- _WHAT THE EXERCISE ASKS_
Would you please return every line from the listing that contains the word "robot"?

- _MATERIAL TO PROCESS_
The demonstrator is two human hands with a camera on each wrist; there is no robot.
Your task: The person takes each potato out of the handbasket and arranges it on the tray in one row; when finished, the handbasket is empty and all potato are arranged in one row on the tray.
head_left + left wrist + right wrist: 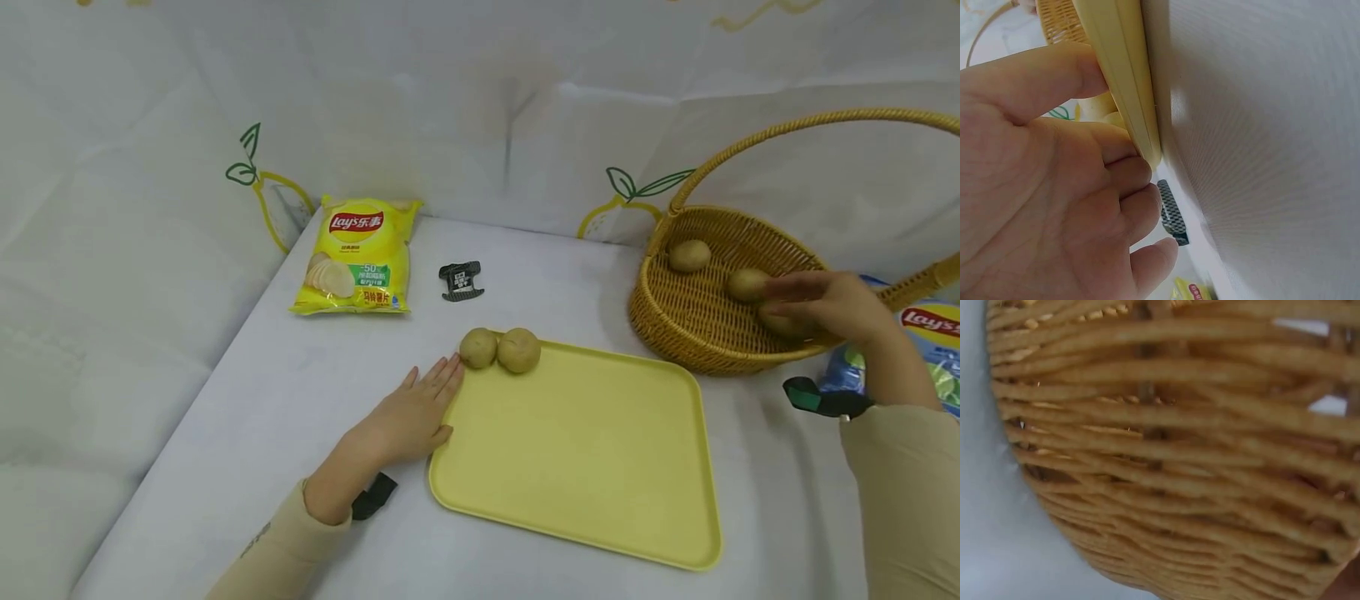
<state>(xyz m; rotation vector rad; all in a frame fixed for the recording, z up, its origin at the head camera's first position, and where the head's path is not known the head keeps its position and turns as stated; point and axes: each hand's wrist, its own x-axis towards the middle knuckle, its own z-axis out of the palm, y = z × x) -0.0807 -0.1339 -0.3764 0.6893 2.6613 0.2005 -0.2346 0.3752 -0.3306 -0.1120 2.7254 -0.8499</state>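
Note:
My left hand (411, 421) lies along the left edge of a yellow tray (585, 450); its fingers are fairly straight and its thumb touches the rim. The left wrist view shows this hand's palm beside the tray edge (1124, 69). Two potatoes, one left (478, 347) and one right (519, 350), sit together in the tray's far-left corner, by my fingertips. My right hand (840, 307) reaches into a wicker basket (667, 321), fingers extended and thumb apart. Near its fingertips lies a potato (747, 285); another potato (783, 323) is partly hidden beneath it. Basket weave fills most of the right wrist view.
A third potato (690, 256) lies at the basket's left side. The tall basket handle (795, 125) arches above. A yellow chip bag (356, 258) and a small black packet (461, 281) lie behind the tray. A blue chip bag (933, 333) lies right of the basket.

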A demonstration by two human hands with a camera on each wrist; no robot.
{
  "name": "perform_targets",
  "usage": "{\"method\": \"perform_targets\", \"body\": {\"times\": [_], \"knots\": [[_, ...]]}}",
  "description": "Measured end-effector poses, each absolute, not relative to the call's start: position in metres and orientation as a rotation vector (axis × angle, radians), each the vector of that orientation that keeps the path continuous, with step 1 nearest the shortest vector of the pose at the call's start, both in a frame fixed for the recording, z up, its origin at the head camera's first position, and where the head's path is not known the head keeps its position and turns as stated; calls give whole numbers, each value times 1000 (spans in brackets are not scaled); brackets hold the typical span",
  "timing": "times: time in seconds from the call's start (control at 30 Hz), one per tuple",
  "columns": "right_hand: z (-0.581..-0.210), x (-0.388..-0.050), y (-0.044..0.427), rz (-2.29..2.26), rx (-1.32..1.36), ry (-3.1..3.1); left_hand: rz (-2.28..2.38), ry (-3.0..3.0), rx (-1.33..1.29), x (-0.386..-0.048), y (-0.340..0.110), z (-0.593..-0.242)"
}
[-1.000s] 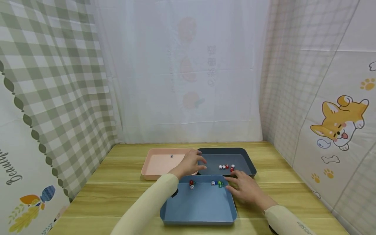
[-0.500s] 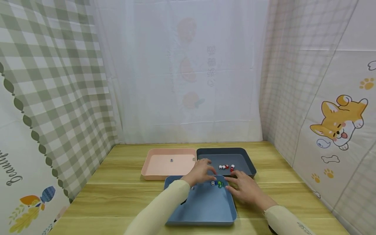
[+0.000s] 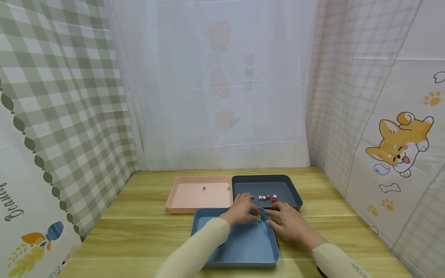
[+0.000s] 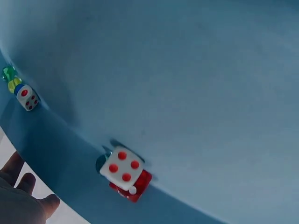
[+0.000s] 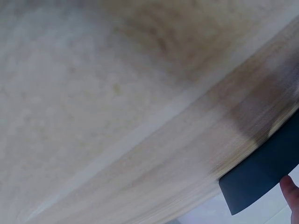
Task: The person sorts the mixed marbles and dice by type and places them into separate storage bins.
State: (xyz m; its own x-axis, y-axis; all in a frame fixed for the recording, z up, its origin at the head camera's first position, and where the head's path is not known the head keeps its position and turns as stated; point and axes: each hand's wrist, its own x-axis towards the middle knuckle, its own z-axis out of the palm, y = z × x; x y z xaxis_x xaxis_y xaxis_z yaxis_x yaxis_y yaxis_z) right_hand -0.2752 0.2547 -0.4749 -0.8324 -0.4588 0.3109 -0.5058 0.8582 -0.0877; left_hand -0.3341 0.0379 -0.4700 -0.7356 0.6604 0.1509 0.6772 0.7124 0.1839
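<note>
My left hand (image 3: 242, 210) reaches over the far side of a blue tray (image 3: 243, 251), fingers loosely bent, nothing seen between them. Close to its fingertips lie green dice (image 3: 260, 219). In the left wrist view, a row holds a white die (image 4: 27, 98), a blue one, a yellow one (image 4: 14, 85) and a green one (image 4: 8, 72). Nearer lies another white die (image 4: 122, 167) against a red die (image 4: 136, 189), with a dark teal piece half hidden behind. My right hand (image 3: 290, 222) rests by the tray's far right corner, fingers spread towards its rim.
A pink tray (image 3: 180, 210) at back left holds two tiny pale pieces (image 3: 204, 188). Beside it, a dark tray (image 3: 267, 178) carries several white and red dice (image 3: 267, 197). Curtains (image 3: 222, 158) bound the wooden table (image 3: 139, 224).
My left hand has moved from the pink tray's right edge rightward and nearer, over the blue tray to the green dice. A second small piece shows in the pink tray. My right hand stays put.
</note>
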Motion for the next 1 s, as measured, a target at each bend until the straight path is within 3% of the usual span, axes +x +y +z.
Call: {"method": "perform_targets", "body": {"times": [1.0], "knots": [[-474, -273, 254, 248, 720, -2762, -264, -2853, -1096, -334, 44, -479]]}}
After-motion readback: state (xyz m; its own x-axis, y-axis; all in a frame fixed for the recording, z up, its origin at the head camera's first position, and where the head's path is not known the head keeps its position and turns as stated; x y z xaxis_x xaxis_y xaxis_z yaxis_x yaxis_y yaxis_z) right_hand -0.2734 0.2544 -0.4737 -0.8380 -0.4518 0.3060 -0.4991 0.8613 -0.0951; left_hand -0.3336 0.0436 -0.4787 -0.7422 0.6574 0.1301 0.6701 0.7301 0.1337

- _ANSWER TO THIS EXERCISE_
The demonstrator is two human hands with a camera on each wrist; there is no robot.
A demonstration by two human hands with a camera on each wrist; no robot.

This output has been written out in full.